Ein High­light dieses Jahres wird wieder die „Retro­spek­tive“ sein, eine cine­as­ti­sche Gesprächs­runde. Dies­mal mit dem mehr­fach aus­ge­zeich­ne­ten deut­schen Film­re­gis­seur, Dreh­buch­au­tor und Pro­du­zen­ten Hans-Chris­tian Schmid. Am 24. April wird er in den Thalia Arthouse Kinos in Pots­dam-Babels­berg dem Fes­tivalpublikum Rede und Ant­wort stehen, über Hin­ter­gründe seines Schaf­fens spre­chen und den jungen Nach­wuchs­re­gis­seu­ren viel­leicht auch das Geheim­nis seines Erfolgs verraten.
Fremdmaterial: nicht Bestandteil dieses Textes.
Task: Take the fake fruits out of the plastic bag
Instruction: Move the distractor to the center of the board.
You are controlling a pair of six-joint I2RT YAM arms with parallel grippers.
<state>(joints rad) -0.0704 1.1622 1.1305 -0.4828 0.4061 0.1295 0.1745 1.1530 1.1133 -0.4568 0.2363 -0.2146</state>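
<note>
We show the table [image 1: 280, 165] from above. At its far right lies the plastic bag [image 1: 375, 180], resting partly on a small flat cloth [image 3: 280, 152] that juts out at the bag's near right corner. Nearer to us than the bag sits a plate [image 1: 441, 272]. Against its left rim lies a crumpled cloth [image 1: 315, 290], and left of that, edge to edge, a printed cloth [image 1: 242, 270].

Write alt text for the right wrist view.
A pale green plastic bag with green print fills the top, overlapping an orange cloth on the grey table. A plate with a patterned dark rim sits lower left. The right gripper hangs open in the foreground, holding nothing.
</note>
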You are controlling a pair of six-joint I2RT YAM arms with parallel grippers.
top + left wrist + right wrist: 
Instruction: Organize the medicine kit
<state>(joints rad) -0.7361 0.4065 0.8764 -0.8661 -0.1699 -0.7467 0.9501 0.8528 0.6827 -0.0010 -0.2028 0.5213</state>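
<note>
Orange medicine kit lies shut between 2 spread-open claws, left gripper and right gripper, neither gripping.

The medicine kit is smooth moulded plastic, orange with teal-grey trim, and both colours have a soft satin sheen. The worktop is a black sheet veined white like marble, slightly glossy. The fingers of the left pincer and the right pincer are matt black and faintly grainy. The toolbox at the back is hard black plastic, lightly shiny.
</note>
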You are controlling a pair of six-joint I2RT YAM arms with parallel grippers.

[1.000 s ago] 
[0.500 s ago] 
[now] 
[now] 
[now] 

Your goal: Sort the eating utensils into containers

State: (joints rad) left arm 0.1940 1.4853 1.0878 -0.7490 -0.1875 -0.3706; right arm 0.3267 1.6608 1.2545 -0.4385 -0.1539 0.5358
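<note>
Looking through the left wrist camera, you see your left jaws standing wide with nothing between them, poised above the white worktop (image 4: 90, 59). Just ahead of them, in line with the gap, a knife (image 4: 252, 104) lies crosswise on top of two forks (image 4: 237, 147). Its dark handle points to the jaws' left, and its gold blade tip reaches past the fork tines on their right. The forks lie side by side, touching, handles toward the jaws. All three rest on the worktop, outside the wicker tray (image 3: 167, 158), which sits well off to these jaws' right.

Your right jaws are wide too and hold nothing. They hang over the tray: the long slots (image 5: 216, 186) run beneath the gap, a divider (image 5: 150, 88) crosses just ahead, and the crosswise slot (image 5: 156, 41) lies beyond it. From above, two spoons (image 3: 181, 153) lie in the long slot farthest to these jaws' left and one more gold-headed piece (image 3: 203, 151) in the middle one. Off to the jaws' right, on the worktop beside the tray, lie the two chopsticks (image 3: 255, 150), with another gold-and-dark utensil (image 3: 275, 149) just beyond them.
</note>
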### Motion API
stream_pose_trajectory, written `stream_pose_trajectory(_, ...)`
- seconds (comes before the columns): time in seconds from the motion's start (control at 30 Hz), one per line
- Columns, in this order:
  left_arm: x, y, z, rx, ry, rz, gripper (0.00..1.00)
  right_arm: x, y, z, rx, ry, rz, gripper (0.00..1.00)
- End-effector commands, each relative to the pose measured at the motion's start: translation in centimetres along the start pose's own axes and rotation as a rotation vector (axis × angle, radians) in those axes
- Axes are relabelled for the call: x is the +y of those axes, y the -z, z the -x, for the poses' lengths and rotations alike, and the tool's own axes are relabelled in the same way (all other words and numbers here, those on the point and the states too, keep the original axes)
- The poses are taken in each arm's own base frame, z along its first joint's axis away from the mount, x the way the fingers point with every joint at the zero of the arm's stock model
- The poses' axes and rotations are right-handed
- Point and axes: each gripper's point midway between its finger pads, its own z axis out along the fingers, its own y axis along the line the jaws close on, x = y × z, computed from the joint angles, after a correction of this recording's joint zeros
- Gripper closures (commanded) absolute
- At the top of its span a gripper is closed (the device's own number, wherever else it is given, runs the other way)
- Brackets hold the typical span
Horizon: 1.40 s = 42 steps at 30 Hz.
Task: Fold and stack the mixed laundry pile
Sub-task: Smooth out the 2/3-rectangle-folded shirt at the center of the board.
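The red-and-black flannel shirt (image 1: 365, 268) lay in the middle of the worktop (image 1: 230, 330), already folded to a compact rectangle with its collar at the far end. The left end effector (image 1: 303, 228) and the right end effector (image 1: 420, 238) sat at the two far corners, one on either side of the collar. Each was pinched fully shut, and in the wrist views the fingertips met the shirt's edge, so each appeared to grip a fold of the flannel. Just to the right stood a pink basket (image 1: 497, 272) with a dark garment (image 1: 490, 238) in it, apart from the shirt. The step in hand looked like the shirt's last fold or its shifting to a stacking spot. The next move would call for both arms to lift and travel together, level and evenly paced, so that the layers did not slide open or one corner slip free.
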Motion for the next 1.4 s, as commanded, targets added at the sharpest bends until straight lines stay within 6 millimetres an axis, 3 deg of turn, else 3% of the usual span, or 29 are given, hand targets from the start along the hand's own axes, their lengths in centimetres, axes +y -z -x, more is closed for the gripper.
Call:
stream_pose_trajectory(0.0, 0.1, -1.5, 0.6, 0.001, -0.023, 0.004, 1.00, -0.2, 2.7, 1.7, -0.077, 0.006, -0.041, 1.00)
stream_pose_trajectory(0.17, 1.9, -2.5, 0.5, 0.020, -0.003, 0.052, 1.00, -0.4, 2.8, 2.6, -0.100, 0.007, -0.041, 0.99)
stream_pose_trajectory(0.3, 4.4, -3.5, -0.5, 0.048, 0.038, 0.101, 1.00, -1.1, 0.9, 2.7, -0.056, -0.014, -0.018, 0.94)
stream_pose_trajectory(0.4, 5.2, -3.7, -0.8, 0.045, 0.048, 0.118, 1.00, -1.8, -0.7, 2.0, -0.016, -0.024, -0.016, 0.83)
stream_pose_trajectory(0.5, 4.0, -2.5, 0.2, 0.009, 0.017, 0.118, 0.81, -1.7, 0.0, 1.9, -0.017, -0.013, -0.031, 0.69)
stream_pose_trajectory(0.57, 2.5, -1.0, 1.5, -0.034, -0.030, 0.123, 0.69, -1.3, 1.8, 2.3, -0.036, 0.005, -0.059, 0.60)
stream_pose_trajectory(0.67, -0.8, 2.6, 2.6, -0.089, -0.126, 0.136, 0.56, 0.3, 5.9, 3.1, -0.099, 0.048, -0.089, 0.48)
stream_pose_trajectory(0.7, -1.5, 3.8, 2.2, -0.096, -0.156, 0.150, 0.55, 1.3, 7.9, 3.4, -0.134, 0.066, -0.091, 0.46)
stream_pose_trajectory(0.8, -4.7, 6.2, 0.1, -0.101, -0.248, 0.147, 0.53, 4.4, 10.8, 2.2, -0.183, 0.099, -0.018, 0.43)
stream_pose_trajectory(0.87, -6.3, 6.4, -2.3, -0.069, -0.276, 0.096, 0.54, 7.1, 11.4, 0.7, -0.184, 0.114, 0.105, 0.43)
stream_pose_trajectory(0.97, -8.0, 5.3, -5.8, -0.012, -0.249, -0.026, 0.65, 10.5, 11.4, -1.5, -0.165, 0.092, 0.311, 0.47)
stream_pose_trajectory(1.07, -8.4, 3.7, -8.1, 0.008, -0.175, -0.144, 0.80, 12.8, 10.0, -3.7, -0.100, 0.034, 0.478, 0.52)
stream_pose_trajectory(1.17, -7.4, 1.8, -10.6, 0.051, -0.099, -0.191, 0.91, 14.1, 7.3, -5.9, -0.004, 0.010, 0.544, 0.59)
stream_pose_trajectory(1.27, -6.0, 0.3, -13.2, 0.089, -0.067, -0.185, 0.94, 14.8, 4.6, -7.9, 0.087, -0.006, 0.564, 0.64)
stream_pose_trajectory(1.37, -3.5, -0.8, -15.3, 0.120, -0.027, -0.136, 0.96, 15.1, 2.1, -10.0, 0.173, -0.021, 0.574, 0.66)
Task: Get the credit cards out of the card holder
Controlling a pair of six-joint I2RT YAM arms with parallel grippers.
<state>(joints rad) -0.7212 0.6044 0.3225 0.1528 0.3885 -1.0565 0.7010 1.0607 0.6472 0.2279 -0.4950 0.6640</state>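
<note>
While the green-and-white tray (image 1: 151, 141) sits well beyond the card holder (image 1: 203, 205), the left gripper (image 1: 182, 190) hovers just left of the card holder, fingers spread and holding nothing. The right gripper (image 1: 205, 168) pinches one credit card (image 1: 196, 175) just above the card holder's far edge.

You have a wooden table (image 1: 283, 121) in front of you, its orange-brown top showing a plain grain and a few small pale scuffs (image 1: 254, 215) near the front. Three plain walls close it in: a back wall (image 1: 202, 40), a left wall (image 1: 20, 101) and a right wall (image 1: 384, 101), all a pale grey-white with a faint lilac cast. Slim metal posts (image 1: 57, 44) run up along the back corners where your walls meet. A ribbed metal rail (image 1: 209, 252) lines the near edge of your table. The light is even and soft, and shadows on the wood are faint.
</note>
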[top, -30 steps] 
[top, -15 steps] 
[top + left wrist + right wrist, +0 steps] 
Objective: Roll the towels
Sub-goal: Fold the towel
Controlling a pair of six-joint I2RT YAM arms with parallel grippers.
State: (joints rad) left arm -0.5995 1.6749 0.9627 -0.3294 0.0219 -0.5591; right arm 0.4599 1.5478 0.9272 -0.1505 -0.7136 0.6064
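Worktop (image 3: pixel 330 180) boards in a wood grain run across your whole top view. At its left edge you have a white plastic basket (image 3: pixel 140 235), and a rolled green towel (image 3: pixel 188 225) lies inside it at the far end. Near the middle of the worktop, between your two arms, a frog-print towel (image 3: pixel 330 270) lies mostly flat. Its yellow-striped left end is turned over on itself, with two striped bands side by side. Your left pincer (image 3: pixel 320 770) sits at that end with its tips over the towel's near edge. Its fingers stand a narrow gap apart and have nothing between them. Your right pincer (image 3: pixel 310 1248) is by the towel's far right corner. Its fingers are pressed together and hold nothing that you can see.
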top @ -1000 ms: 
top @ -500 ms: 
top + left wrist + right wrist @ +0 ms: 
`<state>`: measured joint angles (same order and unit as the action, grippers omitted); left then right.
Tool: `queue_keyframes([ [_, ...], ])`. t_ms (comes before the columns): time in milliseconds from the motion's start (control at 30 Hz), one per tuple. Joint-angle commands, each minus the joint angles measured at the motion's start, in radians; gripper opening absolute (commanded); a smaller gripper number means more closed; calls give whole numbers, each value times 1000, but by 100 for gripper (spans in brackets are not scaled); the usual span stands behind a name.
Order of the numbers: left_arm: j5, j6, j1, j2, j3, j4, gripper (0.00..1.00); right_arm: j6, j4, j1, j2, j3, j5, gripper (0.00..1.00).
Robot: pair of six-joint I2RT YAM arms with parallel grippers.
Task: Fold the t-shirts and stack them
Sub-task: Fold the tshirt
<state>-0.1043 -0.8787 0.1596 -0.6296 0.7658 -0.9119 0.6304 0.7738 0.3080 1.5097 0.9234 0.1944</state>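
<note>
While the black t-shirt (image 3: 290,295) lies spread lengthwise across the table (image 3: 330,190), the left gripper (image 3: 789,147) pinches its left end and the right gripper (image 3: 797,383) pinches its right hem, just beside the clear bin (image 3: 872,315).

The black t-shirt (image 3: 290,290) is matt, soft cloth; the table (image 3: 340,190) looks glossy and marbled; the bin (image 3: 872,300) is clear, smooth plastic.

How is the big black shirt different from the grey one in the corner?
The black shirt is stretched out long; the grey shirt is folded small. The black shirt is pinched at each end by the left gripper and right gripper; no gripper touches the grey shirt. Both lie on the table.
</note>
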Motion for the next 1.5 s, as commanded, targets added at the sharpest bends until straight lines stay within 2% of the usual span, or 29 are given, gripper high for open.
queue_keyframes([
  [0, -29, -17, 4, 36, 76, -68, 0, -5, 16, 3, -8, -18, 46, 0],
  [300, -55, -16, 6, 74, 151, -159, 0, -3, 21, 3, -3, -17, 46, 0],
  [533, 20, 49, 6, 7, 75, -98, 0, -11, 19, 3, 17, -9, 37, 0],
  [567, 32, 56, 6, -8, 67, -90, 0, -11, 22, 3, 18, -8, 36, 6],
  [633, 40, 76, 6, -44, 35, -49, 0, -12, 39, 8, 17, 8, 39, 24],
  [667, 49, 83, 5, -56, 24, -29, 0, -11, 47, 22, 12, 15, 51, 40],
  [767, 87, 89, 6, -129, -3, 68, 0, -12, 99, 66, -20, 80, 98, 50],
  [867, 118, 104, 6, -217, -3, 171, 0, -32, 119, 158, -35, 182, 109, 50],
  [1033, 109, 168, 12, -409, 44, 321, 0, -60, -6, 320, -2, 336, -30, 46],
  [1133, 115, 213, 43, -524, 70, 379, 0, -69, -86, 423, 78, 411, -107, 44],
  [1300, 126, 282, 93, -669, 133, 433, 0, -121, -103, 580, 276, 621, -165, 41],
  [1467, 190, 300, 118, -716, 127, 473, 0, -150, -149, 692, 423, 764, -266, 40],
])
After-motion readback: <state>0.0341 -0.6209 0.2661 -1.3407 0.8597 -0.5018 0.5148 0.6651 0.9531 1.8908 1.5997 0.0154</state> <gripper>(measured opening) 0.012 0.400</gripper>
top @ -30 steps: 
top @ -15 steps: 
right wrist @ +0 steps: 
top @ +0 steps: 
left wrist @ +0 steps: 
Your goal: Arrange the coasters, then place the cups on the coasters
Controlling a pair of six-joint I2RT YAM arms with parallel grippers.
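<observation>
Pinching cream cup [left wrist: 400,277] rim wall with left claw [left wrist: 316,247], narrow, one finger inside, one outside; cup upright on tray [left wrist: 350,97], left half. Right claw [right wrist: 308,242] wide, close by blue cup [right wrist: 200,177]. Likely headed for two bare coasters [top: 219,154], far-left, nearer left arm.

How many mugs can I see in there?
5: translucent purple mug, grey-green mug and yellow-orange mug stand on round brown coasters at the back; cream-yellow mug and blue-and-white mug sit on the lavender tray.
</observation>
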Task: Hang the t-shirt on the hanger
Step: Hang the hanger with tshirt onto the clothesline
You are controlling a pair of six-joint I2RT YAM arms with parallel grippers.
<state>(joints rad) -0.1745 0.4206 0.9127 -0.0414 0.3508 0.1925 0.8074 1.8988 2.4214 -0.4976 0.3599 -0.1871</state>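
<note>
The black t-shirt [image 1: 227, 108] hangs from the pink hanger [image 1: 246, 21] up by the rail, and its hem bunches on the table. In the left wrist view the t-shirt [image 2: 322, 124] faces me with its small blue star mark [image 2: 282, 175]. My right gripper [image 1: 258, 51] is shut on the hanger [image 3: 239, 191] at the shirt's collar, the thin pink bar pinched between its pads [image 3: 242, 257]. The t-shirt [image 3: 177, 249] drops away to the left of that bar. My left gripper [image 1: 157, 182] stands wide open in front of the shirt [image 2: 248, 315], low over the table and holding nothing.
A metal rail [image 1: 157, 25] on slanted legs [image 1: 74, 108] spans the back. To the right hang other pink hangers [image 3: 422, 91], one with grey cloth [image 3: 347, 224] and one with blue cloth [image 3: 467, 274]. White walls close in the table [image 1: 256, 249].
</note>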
Warum das Film­fes­ti­val „seh­süchte“ heißt? Viel­leicht weil es süch­tig nach mehr macht, weil man schöp­fe­ri­sche Gedan­ken sucht, sieht und findet. Viel­leicht aber auch weil der kul­tu­relle Aus­tausch ein­ma­lig ist und zeigt, dass Fil­me­ma­chen mehr ist als nur Kino.